Functions and methods should be documented with a comment block similar to this:

 /////////////////////////////////////////////////////////////////////////
 /// Short, one line description of function
 ///
 /// Detailed description of function goes here.
 /// This description can be multiple lines
 ///
 /// @param paramName description of this parameter
 /// @param anotherParam description of this parameter
 /// @retval description of return value, if any
 ///
 /// @todo optional list of todo items can go here&hellip;.
 ///
 //////////////////////////////////////////////////////////////////////////

In general, these Doxygen style function comment blocks should only be placed in the class header file, not the source file, in order to avoid confusion as to which one doxygen will use when generating the documentation.

Miscellaneous

Macros

In general, macros should be avoided. Macros should not hide program control flow. List any good reasons for macros.

Use of text

Use of string vs wstring? WRITE ME

Use Of External Libraries

External libraries should be used with extreme caution in the main code branch. Although these libraries may seem enticing, they are often written with a different purpose, are written to be too general purpose, or have not been tested thoroughly. Sometimes these issues are subtle and you do not notice them until late in the cycle.
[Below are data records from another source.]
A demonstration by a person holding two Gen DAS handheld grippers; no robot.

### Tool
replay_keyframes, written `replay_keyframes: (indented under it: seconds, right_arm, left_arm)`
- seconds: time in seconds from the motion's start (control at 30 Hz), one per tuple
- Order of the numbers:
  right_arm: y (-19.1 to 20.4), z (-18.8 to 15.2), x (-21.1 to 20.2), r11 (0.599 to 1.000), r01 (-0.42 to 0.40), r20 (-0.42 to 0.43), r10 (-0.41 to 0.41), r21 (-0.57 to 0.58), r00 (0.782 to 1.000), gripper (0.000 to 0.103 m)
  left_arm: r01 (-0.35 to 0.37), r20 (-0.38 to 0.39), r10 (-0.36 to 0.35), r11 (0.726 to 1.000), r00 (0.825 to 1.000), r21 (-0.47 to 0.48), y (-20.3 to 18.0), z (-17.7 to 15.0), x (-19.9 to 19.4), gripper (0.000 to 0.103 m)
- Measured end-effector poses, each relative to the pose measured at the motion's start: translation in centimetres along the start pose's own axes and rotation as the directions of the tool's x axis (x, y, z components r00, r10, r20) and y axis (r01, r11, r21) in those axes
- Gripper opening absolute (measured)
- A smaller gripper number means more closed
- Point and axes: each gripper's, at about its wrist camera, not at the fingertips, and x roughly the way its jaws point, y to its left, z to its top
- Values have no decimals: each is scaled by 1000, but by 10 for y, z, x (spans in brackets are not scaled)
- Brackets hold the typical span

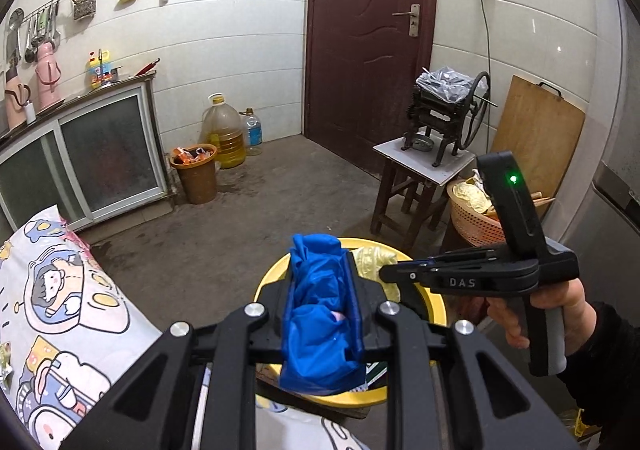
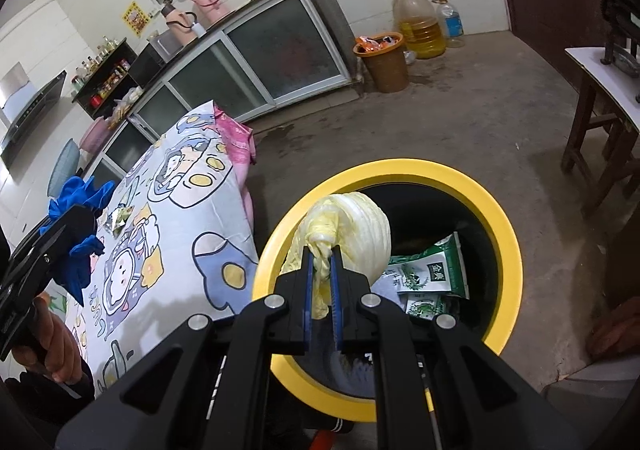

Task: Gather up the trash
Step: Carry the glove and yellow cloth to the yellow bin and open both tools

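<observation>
Green packets [image 2: 434, 274] inside yellow bin [image 2: 508, 234]

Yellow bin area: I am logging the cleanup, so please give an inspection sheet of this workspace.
Surface: cartoon-print cloth beside the bin, one small wrapper on it.
Job's things: yellow-rimmed bin holds green packets; blue crumpled bag; pale yellow bag over the bin.
Clutter: orange bin, oil jug.
Grippers: left gripper shut on the blue bag; right gripper shut on the yellow bag.
Cables: wall cord.
Surroundings: brown door, stool.
</observation>
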Motion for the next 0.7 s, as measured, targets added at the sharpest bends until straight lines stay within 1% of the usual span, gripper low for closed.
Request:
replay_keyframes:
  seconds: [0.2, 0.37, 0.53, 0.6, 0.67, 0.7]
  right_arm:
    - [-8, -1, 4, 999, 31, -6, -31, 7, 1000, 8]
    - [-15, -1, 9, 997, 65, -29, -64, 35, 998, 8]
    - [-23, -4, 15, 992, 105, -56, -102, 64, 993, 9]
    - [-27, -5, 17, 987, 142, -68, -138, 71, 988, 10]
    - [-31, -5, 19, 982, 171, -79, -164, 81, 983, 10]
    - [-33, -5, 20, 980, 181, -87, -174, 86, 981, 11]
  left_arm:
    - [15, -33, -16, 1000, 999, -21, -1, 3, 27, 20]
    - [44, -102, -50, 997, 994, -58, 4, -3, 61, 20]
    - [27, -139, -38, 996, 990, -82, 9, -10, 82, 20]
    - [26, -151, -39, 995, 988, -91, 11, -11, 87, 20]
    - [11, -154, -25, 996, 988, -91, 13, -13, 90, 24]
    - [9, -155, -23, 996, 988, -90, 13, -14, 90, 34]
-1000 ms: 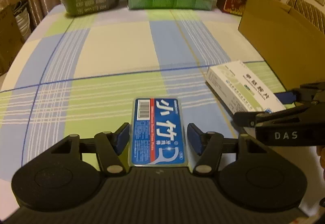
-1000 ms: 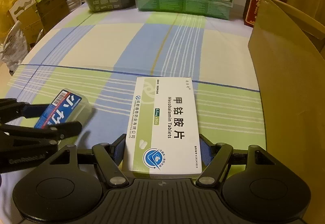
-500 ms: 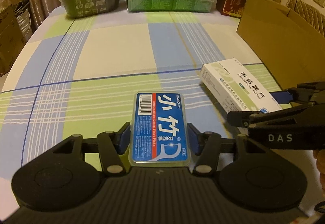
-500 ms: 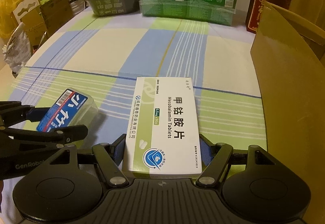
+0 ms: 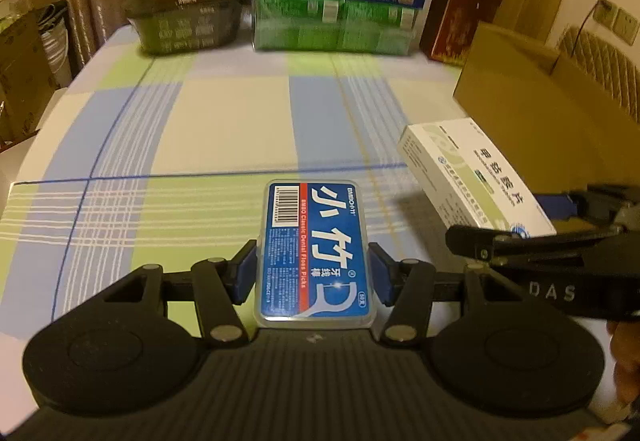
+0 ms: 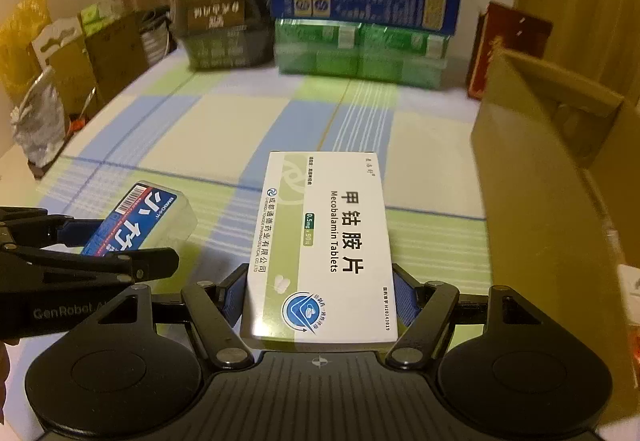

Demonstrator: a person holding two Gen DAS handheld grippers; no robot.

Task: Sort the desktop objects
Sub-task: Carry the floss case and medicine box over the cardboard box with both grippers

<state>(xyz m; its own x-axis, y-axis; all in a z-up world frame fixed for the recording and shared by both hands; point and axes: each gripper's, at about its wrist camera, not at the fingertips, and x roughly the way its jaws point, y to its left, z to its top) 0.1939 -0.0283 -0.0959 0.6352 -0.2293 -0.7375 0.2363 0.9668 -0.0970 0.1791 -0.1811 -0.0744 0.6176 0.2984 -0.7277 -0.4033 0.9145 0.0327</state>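
Now clamped: left hand-held gripper on floss case, right hand-held gripper on pill box. Best kept level and clear of the surface on the way to the carton.

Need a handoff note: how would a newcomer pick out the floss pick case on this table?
Start at the checked tablecloth in front of the stacked cartons. Near its front edge two grippers hold things side by side; look in the left gripper. The floss pick case is small, clear plastic with a blue label and barcode, unlike the longer white tablet box beside it.
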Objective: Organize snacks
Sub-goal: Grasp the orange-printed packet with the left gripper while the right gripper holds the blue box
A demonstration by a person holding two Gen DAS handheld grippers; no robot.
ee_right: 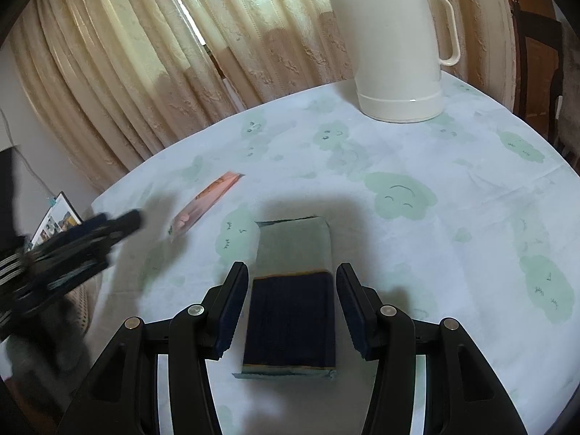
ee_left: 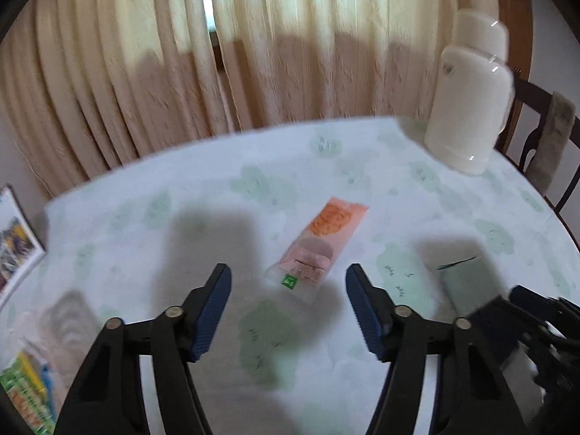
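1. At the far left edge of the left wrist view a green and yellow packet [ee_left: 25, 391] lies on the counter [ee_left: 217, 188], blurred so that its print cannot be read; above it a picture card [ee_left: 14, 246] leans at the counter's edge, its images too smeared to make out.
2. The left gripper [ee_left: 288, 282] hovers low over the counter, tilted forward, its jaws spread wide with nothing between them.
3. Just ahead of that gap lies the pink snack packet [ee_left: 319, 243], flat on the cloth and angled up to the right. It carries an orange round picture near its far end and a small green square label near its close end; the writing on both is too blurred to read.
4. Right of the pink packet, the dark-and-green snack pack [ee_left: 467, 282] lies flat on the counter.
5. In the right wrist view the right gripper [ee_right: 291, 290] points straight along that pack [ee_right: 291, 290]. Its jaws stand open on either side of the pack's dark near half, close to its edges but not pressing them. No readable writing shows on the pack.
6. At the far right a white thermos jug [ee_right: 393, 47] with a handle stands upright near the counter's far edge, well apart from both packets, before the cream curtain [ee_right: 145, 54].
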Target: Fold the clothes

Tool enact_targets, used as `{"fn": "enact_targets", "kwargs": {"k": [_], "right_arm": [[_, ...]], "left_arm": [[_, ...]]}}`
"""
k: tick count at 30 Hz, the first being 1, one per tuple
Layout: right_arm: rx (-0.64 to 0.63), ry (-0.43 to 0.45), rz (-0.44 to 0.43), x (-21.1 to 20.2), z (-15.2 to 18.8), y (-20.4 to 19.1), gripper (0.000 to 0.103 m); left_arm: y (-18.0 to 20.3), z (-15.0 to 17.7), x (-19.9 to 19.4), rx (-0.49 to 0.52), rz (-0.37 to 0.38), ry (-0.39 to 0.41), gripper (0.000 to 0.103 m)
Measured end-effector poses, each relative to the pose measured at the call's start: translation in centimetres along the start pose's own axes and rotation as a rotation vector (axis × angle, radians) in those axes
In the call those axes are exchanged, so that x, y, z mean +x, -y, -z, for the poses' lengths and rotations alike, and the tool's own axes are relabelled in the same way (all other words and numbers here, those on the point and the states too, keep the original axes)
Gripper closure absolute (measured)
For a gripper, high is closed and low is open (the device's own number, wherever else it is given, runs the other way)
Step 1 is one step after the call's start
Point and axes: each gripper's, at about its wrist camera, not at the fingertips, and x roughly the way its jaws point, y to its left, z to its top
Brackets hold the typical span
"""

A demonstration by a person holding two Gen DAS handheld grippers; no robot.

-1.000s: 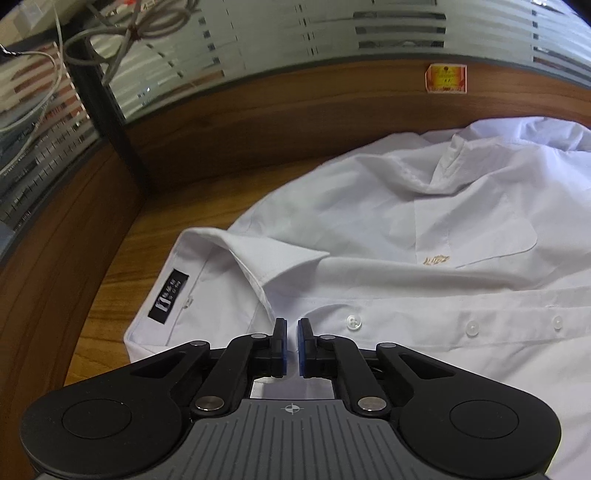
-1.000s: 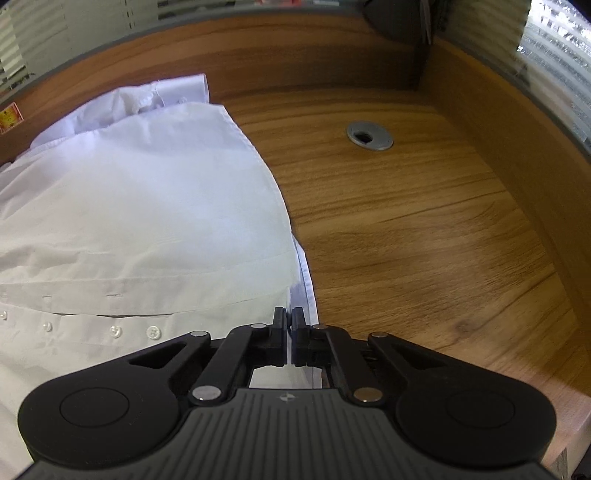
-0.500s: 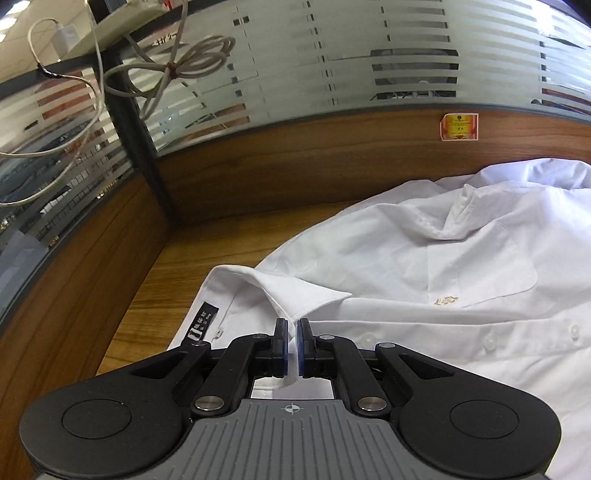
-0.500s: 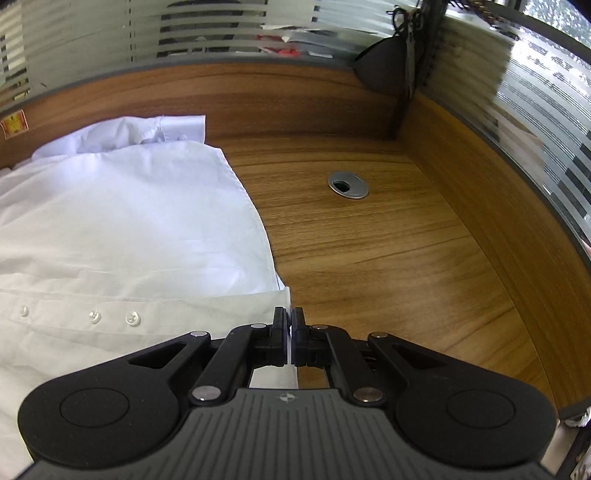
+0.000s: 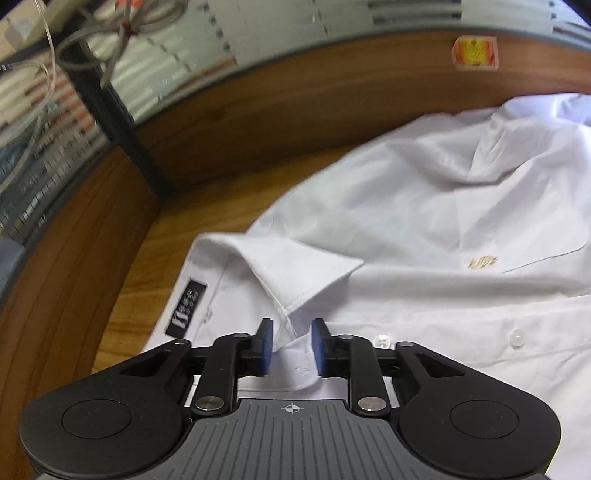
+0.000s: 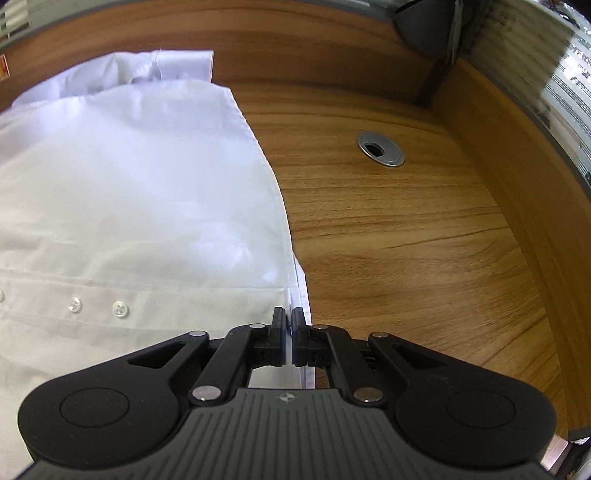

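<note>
A white button-up shirt [image 5: 406, 221] lies spread on a wooden desk [image 5: 207, 210], collar [image 5: 295, 266] toward me, with a black neck label [image 5: 186, 310] inside it. My left gripper [image 5: 291, 332] hovers at the collar front; its jaws are opening, and the placket fabric lies loose between the blue pads [image 5: 266, 347]. In the right wrist view the shirt [image 6: 129, 184] ends in a curved hem. My right gripper [image 6: 289, 317] sits at that hem's near corner, shut on a thin strip of white cloth with its jaws only a sliver apart.
Wooden partition walls topped with frosted glass enclose the desk on the left, back and right. A metal cable grommet [image 6: 380, 147] sits in the bare desk [image 6: 406, 240] right of the shirt. A yellow sticker [image 5: 474, 53] is on the back wall; cables [image 5: 122, 29] hang at upper left.
The left jaws have parted from shut, leaving the collar fabric loose between them. Both grippers have dropped closer to the shirt. The right jaws show a slightly wider slit.
</note>
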Motion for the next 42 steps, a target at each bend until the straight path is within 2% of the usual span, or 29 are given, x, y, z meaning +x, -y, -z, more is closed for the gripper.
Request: {"fn": "enact_targets", "kwargs": {"k": [2,4,6,10,12,16,20,25,27,29,31,34,38,42], "right_arm": [[-0.019,-0.003,0.004,-0.3,-0.3,-0.1,0.094],[-0.039,0.018,0.012,-1.1,-0.5,-0.4,0.075],[-0.056,0.048,0.004,-2.2,-0.8,-0.7,0.067],[-0.052,0.067,-0.079,-3.4,-0.9,-1.4,0.066],[-0.052,0.051,-0.109,-3.2,-0.8,-1.9,0.067],[-0.064,0.009,-0.132,-1.9,-0.4,-2.7,0.067],[-0.071,-0.009,-0.144,-1.1,0.0,-2.8,0.067],[-0.072,-0.005,-0.145,-2.3,-0.3,-2.4,0.066],[-0.08,0.016,-0.177,-3.6,0.0,-2.4,0.065],[-0.091,0.036,-0.21,-5.0,0.3,-2.5,0.061],[-0.102,0.056,-0.244,-6.4,0.7,-2.6,0.051],[-0.153,0.078,-0.311,-8.3,1.8,-3.5,0.045],[-0.221,0.081,-0.365,-10.2,4.1,-5.0,0.044],[-0.272,0.071,-0.397,-11.5,6.6,-6.7,0.043]], "left_arm": [[-0.5,-0.2,0.1,-0.036,0.003,-0.011,0.06],[-1.2,-0.5,-0.6,-0.079,0.025,0.001,0.054],[-1.9,-0.8,-1.5,-0.115,0.052,0.023,0.053],[-2.2,-0.9,-3.0,-0.121,0.113,0.073,0.055],[-1.8,-0.7,-2.9,-0.104,0.147,0.06,0.071],[-1.0,0.0,-2.1,-0.059,0.184,0.011,0.079],[-0.9,0.1,-0.8,-0.038,0.15,-0.03,0.079],[-2.0,-0.8,-1.5,-0.084,0.164,0.0,0.076],[-2.6,-1.0,-2.5,-0.085,0.197,0.019,0.067],[-3.1,-1.0,-3.7,-0.079,0.235,0.034,0.064],[-3.4,-0.5,-5.0,-0.054,0.283,0.047,0.063],[-3.8,1.0,-7.0,-0.011,0.31,0.055,0.057],[-4.8,3.8,-8.9,0.008,0.36,0.022,0.056],[-5.3,7.2,-10.0,0.047,0.377,-0.009,0.055]]}}
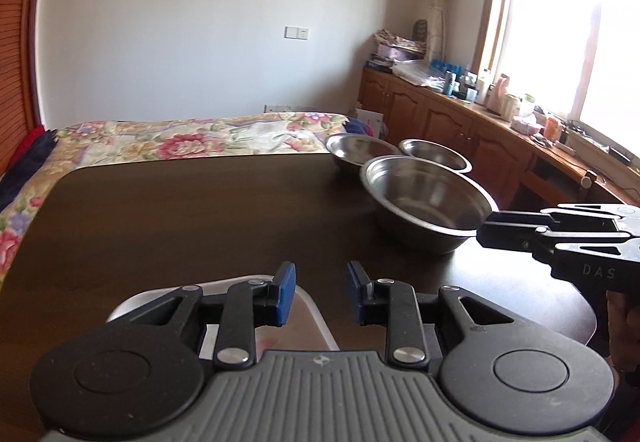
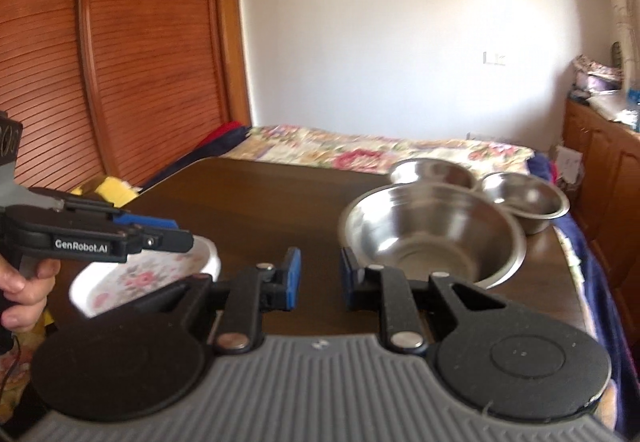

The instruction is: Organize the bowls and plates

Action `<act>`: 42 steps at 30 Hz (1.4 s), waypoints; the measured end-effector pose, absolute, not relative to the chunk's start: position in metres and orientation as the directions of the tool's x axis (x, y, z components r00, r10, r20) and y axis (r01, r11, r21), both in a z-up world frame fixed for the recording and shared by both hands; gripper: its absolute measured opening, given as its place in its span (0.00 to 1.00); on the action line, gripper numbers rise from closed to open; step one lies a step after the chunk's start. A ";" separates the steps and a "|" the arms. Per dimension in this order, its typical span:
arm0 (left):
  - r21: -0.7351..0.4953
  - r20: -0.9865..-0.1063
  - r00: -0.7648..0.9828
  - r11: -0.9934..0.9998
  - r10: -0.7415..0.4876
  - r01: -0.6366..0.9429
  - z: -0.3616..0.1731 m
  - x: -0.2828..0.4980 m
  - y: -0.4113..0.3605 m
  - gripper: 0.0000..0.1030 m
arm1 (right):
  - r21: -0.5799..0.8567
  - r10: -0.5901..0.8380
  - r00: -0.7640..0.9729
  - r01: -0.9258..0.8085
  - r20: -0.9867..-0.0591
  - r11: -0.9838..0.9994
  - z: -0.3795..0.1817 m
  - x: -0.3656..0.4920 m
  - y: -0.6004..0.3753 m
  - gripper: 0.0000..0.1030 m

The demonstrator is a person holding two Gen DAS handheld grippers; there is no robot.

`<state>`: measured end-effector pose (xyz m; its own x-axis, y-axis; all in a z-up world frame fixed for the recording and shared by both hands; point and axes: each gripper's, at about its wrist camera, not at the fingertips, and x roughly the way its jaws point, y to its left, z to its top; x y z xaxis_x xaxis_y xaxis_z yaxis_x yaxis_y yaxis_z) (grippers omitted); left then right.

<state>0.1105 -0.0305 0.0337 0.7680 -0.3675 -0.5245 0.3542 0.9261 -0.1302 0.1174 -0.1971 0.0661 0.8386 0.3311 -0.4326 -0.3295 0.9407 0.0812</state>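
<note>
- Three steel bowls sit at the far right of your dark surface (image 1: 180,210): the large bowl (image 1: 430,202) nearest you, the medium bowl (image 1: 358,150) and small bowl (image 1: 436,154) just behind it, all close together.
- The large one looks light, stiff and slick; take it by the thin rim, since the curved wall would likely slip.
- The floral plate (image 2: 148,274) lies at the near left edge, under your left gripper (image 1: 320,292). It looks breakable, so pinch its raised rim and set it down softly.
- Your left gripper is released, holding nothing.
- Your right gripper (image 2: 316,282) is also parted and empty, just short of the large bowl's rim.
- Open room lies centre and left; the bowls crowd the right edge.
</note>
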 end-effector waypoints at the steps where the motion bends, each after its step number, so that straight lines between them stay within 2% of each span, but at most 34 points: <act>1: -0.128 -0.525 0.767 0.925 -0.370 0.358 0.034 0.113 -0.036 0.30 | 0.080 0.324 0.845 -0.321 -0.425 0.944 0.066 0.118 -0.203 0.22; 11: -0.098 -0.525 0.768 0.923 -0.366 0.373 0.031 0.138 -0.087 0.41 | 0.077 0.262 0.884 -0.252 -0.387 0.965 0.059 0.135 -0.258 0.22; 13: -0.098 -0.526 0.768 0.923 -0.366 0.373 0.030 0.146 -0.096 0.41 | 0.073 0.252 0.888 -0.242 -0.385 0.967 0.057 0.140 -0.268 0.25; 15: -0.097 -0.528 0.767 0.923 -0.364 0.372 0.029 0.152 -0.103 0.42 | 0.070 0.242 0.892 -0.233 -0.381 0.970 0.055 0.145 -0.278 0.33; 26: -0.124 -0.551 0.757 0.932 -0.351 0.341 0.021 0.179 -0.123 0.43 | 0.102 0.249 0.878 -0.228 -0.409 0.968 0.041 0.185 -0.307 0.38; 31: -0.138 -0.557 0.757 0.937 -0.341 0.320 0.021 0.190 -0.126 0.44 | 0.108 0.267 0.868 -0.244 -0.420 0.964 0.039 0.196 -0.309 0.44; 35: -0.142 -0.564 0.755 0.940 -0.335 0.311 0.020 0.198 -0.131 0.47 | 0.106 0.278 0.857 -0.258 -0.434 0.960 0.038 0.203 -0.307 0.53; 42: -0.157 -0.578 0.740 0.937 -0.343 0.311 0.016 0.207 -0.134 0.48 | 0.108 0.286 0.840 -0.267 -0.462 0.958 0.033 0.213 -0.307 0.53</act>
For example, a library's memory allocation scheme may not be appropriate for our situation. Or, the library may be too general purpose, and thus may contain much inefficiency.

License

NuPIC uses a dual license strategy. So while there is a GPL public version of the code, external software libraries that use a GPL license cannot be included in the project because it would affect the commercial license option.

If an external library or some external source code are used, it is essential that Numenta have license to use it in commercial applications. Under no circumstances should GPL'ed code (or code under other similar license such as CeCiLL) be used in the main code branch. In addition, no code developed for prior purposes outside of Numenta should be used anywhere within Numenta without explicit written permission. For example, code or technology developed at another company should not be used without a license from that company.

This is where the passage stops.